- [Goal of the exercise] From the data below, return the exact lines starting at the line containing "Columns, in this" and ending at the line containing "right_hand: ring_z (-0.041", both included, and nothing else.

Content starts

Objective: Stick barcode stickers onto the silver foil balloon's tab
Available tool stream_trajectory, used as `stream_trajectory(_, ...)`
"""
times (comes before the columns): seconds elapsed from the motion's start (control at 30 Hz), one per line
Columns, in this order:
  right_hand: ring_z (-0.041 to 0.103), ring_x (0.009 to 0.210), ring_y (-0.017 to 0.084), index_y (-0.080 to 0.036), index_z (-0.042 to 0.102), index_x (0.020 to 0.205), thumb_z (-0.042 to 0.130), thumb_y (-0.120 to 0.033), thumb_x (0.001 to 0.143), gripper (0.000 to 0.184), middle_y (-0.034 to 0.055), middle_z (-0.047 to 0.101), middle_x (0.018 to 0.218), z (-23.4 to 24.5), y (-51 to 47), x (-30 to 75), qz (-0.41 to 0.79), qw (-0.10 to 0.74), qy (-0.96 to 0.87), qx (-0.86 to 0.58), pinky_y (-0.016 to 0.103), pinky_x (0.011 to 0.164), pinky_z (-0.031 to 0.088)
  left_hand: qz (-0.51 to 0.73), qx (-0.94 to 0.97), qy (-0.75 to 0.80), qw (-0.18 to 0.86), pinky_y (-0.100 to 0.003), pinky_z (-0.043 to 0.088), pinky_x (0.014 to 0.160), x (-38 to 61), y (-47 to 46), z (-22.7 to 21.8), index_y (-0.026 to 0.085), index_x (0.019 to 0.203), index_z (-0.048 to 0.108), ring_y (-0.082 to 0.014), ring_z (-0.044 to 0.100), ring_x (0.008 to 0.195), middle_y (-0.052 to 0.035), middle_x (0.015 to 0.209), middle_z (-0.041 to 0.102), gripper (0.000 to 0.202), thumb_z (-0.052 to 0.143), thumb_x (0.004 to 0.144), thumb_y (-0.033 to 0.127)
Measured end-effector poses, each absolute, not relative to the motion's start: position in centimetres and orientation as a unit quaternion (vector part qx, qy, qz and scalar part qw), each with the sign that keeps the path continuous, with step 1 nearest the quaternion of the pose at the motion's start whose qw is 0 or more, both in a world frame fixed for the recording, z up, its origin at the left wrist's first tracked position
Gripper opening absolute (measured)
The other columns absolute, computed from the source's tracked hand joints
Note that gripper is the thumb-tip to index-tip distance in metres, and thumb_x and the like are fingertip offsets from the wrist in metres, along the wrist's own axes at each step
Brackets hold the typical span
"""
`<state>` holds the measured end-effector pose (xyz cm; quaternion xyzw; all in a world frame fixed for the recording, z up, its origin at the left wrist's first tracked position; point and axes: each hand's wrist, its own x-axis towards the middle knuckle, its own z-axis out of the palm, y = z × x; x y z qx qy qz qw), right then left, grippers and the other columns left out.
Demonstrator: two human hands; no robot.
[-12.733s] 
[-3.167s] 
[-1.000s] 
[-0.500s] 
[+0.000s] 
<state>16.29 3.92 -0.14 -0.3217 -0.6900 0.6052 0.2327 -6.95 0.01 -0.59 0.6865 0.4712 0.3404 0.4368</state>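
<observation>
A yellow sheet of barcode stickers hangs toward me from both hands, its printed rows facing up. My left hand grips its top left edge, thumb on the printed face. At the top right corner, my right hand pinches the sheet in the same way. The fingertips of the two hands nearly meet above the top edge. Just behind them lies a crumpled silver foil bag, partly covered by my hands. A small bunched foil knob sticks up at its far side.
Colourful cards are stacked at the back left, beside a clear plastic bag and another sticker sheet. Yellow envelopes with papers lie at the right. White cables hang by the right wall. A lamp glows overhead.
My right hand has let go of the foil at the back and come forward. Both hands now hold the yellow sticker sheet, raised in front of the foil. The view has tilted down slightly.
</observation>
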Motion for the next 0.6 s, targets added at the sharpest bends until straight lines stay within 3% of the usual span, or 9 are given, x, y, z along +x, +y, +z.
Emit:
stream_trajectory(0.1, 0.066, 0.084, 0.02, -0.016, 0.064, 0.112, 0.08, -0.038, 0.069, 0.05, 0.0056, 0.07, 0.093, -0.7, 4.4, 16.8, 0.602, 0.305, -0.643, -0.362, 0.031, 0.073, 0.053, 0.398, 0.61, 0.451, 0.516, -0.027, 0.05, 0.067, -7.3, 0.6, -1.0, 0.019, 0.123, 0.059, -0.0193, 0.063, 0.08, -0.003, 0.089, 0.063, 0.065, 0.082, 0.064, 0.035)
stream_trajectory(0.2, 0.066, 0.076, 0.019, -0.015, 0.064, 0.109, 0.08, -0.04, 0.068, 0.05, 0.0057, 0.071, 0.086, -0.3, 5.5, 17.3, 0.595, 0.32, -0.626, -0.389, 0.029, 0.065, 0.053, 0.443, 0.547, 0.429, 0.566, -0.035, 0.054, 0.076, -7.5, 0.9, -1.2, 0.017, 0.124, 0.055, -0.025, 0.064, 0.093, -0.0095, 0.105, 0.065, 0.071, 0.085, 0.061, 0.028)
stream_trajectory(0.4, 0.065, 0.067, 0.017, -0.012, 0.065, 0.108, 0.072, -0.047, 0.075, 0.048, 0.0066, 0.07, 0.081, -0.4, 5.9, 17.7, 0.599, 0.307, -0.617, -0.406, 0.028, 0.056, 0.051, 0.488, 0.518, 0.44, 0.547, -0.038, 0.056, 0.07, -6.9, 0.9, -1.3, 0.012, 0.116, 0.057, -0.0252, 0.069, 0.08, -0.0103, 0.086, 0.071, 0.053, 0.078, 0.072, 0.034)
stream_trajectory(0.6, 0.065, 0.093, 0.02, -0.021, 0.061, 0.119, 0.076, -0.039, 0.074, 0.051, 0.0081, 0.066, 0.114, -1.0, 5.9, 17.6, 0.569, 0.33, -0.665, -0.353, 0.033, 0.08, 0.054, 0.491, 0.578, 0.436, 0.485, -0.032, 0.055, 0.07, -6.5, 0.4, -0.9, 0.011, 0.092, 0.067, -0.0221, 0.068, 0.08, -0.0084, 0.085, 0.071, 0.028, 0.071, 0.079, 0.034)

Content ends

- [Reply]
Columns, in this order:
  right_hand: ring_z (-0.041 to 0.103), ring_x (0.009 to 0.210), ring_y (-0.017 to 0.084), index_y (-0.080 to 0.036), index_z (-0.042 to 0.102), index_x (0.020 to 0.205), thumb_z (-0.042 to 0.130), thumb_y (-0.120 to 0.033), thumb_x (0.001 to 0.143), gripper (0.000 to 0.184), middle_y (-0.034 to 0.055), middle_z (-0.047 to 0.101), middle_x (0.018 to 0.218), z (-23.4 to 24.5), y (-51 to 47), x (-30 to 75), qz (-0.41 to 0.79), qw (-0.10 to 0.74), qy (-0.96 to 0.87), qx (-0.86 to 0.58), pinky_y (-0.016 to 0.103), pinky_x (0.011 to 0.164), pinky_z (-0.031 to 0.088)

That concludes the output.